BEGIN Data below

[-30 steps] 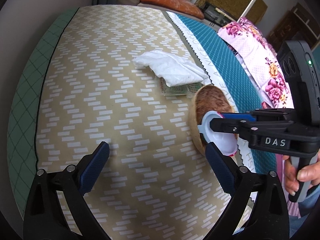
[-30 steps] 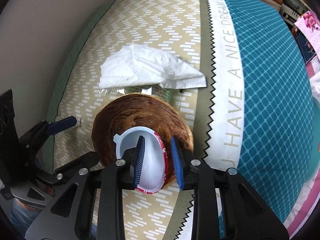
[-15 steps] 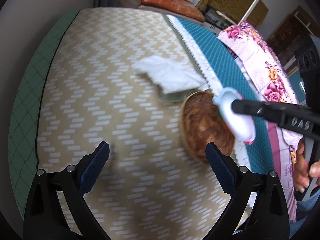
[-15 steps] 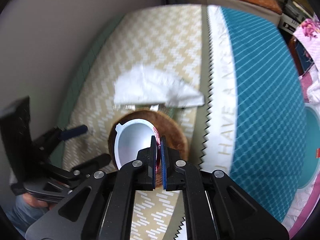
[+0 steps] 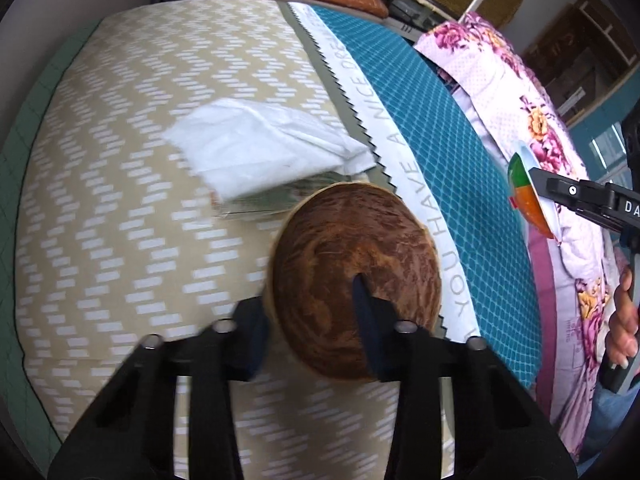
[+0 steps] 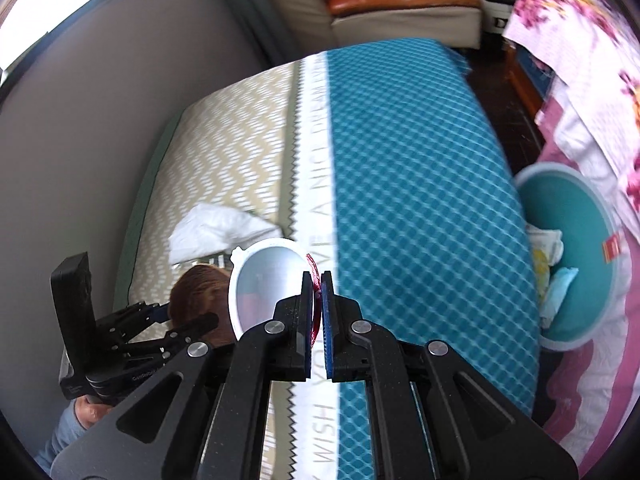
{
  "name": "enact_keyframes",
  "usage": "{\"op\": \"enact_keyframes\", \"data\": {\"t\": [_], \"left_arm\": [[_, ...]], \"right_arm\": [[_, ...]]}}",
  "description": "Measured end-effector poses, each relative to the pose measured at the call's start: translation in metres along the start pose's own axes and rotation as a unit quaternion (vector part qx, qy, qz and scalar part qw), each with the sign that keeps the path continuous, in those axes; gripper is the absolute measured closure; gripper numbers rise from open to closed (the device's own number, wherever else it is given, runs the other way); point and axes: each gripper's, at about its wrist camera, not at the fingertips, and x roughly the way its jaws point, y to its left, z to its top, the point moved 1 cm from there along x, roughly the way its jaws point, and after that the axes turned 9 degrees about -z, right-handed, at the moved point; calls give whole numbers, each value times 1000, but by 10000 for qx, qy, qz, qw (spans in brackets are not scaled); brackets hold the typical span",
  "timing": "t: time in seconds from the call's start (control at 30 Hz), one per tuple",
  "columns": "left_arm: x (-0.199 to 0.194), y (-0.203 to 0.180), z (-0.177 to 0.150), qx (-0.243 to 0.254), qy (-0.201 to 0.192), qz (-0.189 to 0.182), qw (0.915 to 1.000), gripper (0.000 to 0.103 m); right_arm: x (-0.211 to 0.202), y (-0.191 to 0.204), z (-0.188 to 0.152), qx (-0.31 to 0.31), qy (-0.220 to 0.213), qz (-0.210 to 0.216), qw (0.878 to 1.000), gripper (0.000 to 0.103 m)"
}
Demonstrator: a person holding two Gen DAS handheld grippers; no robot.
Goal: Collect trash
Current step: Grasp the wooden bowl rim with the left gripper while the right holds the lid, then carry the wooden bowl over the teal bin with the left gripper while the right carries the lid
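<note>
— Looking through the left wrist view, what sits at the bottom of the frame?
— The left gripper (image 5: 312,320), its jaws straddling the near wall of a brown bowl (image 5: 356,276) at lower centre: one pad inside, one outside. I cannot tell whether they press the wall. Above the bowl lies a white bag (image 5: 260,148) over a greenish wrapper (image 5: 280,200) on the beige sheet (image 5: 120,200).
— And at the right edge?
— The right gripper (image 5: 540,188) holds a small plastic cup (image 5: 528,196) over the teal sheet's edge.
— Now the right wrist view?
— The right gripper (image 6: 317,292), low centre, is nearly closed, pinching the cup (image 6: 268,280) by its red-edged rim. A teal bin (image 6: 576,256) sits at the right, with scraps inside. The left gripper (image 6: 176,320) and bowl (image 6: 200,296) show at lower left.
</note>
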Motion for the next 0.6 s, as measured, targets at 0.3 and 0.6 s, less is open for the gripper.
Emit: {"op": "enact_keyframes", "data": {"t": [0.3, 0.6], "left_arm": [[-12, -53, 12, 507, -524, 578, 9957, 94], [-7, -96, 26, 846, -455, 645, 9933, 94]], "right_arm": [[-4, -51, -4, 449, -128, 16, 9989, 99], [-23, -89, -10, 728, -523, -78, 9959, 99]]}}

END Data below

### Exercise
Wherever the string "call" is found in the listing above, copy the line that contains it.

### Answer below
  "description": "Measured end-effector poses, each relative to the pose measured at the call's start: translation in metres along the start pose's own axes and rotation as a unit quaternion (vector part qx, qy, qz and scalar part qw), each with the sign that keeps the path continuous, in those axes; gripper is the absolute measured closure; gripper numbers rise from open to closed (the device's own number, wherever else it is given, runs the other way); point and axes: each gripper's, at about its wrist camera, not at the fingertips, and x roughly the way its jaws point, y to its left, z to its top, the point moved 1 cm from there along x, roughly the way its jaws point, and after that the axes turned 9 degrees about -z, right-handed, at the moved point; calls give whole numbers, each value times 1000, but by 10000 for qx, qy, qz, qw (spans in brackets are not scaled); brackets hold the typical span",
  "timing": "t: time in seconds from the call's start (control at 30 Hz), one per tuple",

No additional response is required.